“¡Guau! ¡Ahora restauraré todos mis muebles viejos! Un día descubrí una vieja silla tirada en un rincón del ático. La madera, antes brillante, había perdido su color y los paneles de madera contrachapada estaban muy dañados. Estaba pensando en tirarlo a la basura. Pero mi hija, viendo lo que iba a hacer, me interrumpió.
—¡No te apresures! —dijo pensativamente. “¡Déjame probar algo!” añadió. Eso me sorprendió. Aunque siempre tuvo pasión por los proyectos creativos, la idea de restaurar esta silla parecía un poco irreal. Estaba pensando en tirar esta silla, tan desgastada y que lleva con nosotros casi 20 años. “Lo convertiré en un objeto único y bello”, me aseguró con seguridad.

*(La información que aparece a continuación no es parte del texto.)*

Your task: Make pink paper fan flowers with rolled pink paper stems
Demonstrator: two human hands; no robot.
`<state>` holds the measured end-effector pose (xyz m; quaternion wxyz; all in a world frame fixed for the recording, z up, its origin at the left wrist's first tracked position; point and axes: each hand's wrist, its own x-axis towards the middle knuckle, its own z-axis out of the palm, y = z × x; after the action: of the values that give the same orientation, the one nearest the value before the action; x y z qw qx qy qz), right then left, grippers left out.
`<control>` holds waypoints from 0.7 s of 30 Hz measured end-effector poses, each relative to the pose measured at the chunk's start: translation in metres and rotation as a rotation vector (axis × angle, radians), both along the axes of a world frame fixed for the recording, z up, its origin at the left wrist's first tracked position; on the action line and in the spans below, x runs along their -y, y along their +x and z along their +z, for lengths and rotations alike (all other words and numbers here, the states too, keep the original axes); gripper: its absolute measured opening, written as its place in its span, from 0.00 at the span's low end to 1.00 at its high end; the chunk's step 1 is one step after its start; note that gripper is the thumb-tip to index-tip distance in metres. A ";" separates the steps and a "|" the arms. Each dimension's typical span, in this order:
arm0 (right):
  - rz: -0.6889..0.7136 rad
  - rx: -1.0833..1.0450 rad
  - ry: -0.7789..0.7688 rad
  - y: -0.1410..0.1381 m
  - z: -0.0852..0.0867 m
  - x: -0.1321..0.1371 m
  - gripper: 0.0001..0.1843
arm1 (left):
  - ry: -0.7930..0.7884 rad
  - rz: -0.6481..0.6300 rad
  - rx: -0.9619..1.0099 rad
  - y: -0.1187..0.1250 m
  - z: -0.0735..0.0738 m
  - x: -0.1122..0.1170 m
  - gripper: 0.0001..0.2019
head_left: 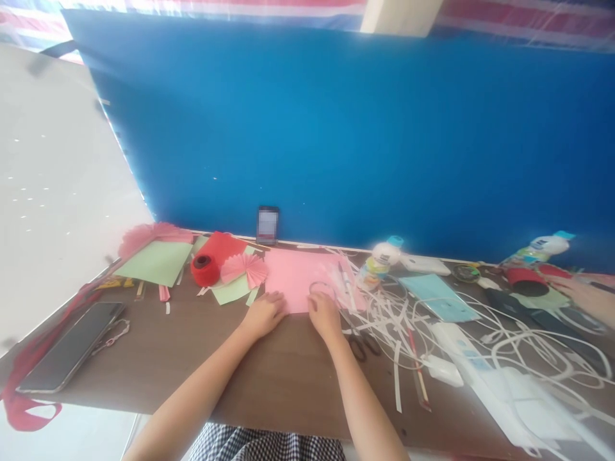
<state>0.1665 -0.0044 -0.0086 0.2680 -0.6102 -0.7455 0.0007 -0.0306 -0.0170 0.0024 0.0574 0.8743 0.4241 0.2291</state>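
A sheet of pink paper (pixel 293 272) lies flat on the brown table in front of me. My left hand (pixel 266 314) is at its near left corner, fingers closed on the paper's edge. Farther right along the same edge, my right hand (pixel 323 312) also has its fingers closed on the sheet. Just beyond the right fingertips is a thin ring-shaped outline, too blurred to name. To the right of my right wrist lie dark-handled scissors (pixel 364 346). A pleated pink paper fan (pixel 244 270) and green paper (pixel 231 290) sit left of the sheet.
A red yarn spool (pixel 205 271) and a large phone (pixel 72 349) are on the left. A small phone (pixel 268 225) leans against the blue partition (pixel 312 128). Rightward are a bottle (pixel 379 262), tangled white strips and cables, a power strip (pixel 473 378) and another person's hand (pixel 589 296).
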 end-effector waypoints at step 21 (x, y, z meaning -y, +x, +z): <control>0.223 -0.083 0.170 -0.001 0.024 0.011 0.20 | 0.173 0.059 0.484 -0.005 -0.003 -0.007 0.12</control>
<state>0.1654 -0.0155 0.0156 0.3477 -0.4981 -0.7943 -0.0072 -0.0358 -0.0100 -0.0010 0.0757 0.7828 0.4023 0.4687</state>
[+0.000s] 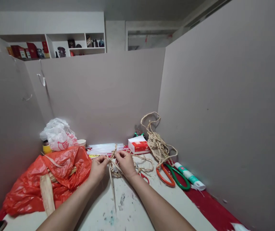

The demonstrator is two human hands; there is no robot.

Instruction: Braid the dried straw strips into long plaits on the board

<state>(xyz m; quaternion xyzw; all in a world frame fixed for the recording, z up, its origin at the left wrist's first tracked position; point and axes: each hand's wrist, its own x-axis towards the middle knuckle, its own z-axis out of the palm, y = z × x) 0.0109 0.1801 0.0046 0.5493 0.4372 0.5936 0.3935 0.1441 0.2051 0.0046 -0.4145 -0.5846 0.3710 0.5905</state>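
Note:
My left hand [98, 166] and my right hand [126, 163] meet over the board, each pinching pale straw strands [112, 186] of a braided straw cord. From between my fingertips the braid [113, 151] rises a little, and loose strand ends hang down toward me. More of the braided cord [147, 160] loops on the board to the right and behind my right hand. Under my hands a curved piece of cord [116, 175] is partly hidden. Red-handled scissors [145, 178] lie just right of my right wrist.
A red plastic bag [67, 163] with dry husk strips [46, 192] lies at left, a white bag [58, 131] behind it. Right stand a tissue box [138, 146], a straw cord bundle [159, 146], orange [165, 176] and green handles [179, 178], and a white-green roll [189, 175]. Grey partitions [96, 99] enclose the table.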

Y así comenzó la restauración. La silla, antaño opaca y vieja, sufrió un cambio. Mi hija dejó el marco de madera casi sin cambios, conservando su aspecto natural y encantador. Sin embargo, las secciones de madera contrachapada dañadas fueron repintadas en un verde claro, creando un contraste sutil y acentuando la belleza de la madera.

Estaba pensando en tirar esta silla, tan desgastada y que lleva con nosotros casi 20 años. Una vez terminada, la silla ya no era sólo un mueble, sino un elemento decorativo lleno de encanto y elegancia. Esta antigua pieza ha encontrado una segunda vida que nos inspira cada día.